# Directions for this task
Scan the entries below. List each line with "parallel".

Stored data
##############################

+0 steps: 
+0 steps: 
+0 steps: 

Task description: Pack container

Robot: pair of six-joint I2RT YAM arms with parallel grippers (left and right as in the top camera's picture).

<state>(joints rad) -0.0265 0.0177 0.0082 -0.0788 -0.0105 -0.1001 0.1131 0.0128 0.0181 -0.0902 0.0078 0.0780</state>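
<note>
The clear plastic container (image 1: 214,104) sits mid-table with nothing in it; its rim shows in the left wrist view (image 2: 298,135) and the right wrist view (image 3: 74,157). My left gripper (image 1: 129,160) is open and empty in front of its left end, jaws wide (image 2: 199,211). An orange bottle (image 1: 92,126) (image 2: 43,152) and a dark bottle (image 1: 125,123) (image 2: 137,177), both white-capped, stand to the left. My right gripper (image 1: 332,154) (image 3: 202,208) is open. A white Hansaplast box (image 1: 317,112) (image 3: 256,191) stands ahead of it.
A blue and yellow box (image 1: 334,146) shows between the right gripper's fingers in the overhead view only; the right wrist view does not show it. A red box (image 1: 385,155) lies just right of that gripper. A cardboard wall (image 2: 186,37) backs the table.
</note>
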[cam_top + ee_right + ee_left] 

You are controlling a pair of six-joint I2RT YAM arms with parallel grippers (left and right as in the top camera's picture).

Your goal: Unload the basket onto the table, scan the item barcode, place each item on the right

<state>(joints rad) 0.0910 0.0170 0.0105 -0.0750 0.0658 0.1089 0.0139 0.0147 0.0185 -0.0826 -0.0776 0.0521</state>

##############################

# Output below
Robot: pair of six-joint I2RT YAM arms with parallel grippers (left and right as in the top camera's picture).
You are controlling a pair of six-joint I2RT YAM arms with parallel grippers (left and right as in the top camera's picture).

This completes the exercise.